• **What is being asked**:
A line belongs in the answer only if it contains the word "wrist"; copy every such line from the listing below.

======== Source records ========

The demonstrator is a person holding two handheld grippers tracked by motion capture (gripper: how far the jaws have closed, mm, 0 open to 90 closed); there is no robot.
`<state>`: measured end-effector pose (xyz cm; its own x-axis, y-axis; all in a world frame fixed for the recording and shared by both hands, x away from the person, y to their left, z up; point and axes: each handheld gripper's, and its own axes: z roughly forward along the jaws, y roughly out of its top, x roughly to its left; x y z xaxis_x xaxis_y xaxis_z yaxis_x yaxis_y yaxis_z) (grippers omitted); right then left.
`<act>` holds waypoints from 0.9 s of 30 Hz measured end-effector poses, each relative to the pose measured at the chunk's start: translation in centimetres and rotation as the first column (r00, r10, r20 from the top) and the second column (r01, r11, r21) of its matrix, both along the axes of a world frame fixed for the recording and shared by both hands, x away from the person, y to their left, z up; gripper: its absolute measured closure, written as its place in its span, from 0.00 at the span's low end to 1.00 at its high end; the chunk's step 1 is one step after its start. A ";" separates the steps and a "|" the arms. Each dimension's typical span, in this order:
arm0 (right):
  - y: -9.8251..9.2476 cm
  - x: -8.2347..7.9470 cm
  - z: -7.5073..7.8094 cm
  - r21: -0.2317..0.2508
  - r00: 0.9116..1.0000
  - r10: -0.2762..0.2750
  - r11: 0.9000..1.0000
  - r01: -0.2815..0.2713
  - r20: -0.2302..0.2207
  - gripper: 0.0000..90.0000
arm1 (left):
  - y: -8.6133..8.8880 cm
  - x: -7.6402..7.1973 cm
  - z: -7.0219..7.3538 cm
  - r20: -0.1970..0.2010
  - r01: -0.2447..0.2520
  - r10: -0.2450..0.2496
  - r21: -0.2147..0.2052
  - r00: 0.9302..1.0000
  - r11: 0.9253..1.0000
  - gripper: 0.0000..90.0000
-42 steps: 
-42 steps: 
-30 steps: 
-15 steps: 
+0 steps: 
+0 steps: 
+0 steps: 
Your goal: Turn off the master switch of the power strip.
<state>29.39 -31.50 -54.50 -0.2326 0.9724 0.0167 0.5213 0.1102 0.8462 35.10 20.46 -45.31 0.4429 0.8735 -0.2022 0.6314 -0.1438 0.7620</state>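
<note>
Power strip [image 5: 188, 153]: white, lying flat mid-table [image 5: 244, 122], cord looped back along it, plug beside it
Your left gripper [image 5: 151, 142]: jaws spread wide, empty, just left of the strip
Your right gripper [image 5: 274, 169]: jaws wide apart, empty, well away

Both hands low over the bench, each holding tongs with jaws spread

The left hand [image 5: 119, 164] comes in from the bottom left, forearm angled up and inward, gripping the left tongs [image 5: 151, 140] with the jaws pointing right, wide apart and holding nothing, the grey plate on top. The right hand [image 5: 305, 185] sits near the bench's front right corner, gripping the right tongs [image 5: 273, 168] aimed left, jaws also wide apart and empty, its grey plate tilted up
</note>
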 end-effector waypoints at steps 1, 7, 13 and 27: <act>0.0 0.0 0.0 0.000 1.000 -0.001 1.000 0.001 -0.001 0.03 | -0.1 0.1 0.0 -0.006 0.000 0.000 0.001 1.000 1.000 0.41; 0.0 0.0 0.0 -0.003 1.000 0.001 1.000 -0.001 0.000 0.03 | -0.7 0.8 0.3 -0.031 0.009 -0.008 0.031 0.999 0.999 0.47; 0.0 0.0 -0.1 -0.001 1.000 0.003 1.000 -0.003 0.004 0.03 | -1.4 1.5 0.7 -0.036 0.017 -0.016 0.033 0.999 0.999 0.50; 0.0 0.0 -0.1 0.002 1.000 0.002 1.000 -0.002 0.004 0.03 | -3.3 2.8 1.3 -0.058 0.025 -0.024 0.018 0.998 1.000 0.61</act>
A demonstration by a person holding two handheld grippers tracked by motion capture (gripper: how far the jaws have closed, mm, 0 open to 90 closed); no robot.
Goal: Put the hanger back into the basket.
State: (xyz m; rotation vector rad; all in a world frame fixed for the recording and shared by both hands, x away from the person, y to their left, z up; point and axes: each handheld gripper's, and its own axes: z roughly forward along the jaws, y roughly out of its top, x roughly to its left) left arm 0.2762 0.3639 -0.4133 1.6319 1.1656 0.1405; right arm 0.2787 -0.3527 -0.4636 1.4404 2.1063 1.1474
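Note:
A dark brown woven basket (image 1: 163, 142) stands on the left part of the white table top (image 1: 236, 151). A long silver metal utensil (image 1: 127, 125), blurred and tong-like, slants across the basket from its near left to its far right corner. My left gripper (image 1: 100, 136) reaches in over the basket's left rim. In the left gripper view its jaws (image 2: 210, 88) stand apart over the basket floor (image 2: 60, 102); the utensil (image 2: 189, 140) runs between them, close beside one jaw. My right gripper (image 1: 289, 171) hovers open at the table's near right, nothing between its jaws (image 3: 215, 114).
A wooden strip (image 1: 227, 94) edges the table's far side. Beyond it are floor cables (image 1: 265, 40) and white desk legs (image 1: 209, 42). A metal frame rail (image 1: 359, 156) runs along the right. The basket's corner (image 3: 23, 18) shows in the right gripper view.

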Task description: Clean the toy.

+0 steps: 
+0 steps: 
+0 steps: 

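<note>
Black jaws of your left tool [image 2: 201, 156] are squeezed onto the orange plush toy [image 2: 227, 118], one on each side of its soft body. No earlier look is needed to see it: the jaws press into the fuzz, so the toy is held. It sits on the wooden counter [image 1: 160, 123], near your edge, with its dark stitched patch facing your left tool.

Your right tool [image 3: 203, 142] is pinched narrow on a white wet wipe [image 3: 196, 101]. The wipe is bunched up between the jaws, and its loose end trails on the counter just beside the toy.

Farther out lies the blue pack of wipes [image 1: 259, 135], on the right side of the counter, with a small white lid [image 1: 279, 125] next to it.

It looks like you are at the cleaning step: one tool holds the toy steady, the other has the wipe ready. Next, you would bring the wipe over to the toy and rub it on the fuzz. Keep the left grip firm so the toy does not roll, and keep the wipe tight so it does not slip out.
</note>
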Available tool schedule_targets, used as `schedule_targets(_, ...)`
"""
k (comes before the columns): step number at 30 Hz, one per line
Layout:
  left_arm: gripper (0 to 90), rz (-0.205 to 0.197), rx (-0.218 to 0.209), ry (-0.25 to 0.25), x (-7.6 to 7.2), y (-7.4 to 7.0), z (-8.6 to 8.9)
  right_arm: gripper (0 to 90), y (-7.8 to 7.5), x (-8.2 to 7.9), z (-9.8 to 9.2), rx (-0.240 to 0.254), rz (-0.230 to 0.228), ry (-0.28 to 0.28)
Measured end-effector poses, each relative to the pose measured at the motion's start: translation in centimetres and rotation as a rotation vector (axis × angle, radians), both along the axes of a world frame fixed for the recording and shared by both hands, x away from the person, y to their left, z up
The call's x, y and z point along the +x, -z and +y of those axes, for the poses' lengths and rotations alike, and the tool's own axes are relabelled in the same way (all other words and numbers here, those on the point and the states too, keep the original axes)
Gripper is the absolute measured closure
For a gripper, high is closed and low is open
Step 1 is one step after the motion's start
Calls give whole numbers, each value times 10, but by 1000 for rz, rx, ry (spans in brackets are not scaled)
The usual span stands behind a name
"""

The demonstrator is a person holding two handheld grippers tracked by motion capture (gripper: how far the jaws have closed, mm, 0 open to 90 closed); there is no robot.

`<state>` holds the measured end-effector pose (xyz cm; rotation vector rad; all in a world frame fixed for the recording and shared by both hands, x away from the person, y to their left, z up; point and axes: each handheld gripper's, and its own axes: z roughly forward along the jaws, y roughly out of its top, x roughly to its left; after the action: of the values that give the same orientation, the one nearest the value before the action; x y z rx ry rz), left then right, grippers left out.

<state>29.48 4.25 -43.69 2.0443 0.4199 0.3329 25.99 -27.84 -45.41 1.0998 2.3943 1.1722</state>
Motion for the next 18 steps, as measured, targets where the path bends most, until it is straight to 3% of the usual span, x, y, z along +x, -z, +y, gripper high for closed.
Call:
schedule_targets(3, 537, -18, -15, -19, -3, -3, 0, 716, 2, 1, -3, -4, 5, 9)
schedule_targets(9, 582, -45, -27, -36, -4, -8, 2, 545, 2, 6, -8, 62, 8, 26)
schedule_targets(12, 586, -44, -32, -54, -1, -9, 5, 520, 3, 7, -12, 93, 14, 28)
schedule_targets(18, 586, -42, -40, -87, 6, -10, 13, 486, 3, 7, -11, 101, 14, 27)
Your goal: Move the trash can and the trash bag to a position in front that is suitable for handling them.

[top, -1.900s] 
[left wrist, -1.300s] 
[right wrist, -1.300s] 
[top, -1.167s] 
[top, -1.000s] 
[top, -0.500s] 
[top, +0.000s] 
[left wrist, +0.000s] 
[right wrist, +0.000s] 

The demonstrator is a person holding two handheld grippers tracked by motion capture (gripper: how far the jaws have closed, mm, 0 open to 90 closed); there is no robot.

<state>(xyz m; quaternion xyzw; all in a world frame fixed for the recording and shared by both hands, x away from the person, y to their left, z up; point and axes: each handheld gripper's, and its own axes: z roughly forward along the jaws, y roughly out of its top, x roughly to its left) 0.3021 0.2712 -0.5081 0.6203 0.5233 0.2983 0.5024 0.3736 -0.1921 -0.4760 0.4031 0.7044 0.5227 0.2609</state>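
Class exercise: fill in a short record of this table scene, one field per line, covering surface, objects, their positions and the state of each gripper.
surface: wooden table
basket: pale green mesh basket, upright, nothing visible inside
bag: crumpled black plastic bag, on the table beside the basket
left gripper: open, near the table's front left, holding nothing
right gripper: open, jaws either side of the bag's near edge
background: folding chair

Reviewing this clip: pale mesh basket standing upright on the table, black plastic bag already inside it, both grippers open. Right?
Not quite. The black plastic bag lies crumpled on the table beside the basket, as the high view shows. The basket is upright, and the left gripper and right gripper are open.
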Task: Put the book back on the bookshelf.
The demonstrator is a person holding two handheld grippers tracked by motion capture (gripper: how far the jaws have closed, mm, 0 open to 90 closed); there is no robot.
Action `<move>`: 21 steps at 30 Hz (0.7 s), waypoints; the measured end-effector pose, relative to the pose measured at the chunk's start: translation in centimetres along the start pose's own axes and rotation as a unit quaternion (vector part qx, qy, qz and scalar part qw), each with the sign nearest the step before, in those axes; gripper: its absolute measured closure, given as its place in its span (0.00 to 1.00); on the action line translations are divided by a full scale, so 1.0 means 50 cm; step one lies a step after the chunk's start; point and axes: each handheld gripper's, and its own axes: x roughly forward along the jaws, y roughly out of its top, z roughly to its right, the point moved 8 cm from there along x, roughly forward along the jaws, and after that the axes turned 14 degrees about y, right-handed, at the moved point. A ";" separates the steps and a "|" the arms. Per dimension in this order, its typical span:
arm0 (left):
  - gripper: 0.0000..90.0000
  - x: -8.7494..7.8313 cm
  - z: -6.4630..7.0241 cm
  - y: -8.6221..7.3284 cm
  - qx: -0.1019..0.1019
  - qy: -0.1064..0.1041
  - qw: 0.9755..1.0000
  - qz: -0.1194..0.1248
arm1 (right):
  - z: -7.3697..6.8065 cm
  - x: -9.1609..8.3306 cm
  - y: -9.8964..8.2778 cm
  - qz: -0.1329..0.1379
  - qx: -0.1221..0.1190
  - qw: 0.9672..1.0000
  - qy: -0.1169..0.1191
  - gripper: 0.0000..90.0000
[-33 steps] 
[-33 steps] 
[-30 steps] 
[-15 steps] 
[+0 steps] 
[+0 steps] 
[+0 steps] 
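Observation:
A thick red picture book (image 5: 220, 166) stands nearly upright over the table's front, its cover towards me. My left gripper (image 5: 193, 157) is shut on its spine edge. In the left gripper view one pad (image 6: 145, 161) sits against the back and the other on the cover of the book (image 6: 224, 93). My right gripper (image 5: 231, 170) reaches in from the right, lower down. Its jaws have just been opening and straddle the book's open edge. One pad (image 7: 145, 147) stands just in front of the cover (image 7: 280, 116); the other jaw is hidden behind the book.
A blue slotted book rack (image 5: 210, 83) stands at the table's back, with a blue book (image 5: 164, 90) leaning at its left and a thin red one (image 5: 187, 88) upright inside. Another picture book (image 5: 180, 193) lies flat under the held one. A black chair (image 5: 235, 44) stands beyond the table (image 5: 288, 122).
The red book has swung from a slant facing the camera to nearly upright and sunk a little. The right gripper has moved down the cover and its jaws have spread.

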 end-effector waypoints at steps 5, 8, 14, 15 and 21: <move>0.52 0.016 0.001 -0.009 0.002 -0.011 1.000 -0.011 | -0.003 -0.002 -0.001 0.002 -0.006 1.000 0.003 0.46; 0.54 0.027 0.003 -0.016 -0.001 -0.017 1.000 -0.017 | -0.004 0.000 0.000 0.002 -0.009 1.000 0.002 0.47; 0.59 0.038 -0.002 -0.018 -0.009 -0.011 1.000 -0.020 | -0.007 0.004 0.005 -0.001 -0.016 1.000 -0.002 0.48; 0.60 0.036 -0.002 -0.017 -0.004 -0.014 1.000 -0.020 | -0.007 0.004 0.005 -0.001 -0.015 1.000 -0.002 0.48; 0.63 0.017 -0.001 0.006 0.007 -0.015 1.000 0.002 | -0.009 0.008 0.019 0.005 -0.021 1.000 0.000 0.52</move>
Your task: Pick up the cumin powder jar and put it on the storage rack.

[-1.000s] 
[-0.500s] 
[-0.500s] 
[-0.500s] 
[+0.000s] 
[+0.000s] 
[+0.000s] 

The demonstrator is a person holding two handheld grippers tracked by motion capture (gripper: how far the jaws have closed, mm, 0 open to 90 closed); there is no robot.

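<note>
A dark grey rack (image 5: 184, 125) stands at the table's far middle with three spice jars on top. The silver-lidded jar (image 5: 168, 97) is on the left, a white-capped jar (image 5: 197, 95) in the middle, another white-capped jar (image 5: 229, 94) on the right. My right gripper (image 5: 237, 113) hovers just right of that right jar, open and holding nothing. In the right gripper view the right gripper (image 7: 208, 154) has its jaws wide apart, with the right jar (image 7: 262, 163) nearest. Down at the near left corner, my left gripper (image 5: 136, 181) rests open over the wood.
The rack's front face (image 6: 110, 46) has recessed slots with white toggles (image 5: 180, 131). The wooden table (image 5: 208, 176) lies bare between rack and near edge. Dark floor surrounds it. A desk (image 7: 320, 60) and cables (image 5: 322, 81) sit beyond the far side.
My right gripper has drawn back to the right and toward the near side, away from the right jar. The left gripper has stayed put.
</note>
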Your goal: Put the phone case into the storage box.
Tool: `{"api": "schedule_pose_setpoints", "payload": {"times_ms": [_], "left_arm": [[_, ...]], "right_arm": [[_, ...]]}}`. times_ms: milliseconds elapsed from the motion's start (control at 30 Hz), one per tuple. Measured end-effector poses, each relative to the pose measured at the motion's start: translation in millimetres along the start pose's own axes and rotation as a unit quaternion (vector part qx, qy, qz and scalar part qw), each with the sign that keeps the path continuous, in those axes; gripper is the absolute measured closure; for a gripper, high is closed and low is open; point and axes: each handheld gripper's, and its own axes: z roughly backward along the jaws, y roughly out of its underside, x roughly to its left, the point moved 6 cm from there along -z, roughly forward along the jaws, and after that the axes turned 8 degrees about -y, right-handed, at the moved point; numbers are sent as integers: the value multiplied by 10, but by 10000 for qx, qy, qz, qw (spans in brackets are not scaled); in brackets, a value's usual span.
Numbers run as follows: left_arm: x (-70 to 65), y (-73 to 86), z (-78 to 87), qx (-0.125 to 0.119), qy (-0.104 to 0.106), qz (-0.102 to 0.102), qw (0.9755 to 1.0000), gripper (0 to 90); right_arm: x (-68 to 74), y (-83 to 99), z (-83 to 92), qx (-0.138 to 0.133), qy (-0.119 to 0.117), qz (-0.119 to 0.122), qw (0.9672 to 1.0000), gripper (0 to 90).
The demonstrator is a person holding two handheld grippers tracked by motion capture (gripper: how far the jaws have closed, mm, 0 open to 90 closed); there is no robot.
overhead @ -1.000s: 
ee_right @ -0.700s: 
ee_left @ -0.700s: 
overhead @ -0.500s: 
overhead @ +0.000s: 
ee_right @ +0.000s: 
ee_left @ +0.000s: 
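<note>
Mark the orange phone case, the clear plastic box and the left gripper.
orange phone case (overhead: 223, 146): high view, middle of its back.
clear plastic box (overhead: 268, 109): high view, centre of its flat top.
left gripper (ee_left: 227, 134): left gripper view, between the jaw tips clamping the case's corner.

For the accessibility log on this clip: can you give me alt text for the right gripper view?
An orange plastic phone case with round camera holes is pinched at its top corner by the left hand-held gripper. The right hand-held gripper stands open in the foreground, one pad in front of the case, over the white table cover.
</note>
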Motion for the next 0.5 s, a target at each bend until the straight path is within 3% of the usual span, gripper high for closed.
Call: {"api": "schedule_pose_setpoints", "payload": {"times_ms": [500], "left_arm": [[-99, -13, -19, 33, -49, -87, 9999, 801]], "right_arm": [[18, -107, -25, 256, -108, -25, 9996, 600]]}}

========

• **The completed task**:
[left wrist, -1.300s] 
[right wrist, -1.300s] 
[left wrist, +0.000s] 
[right wrist, +0.000s] 

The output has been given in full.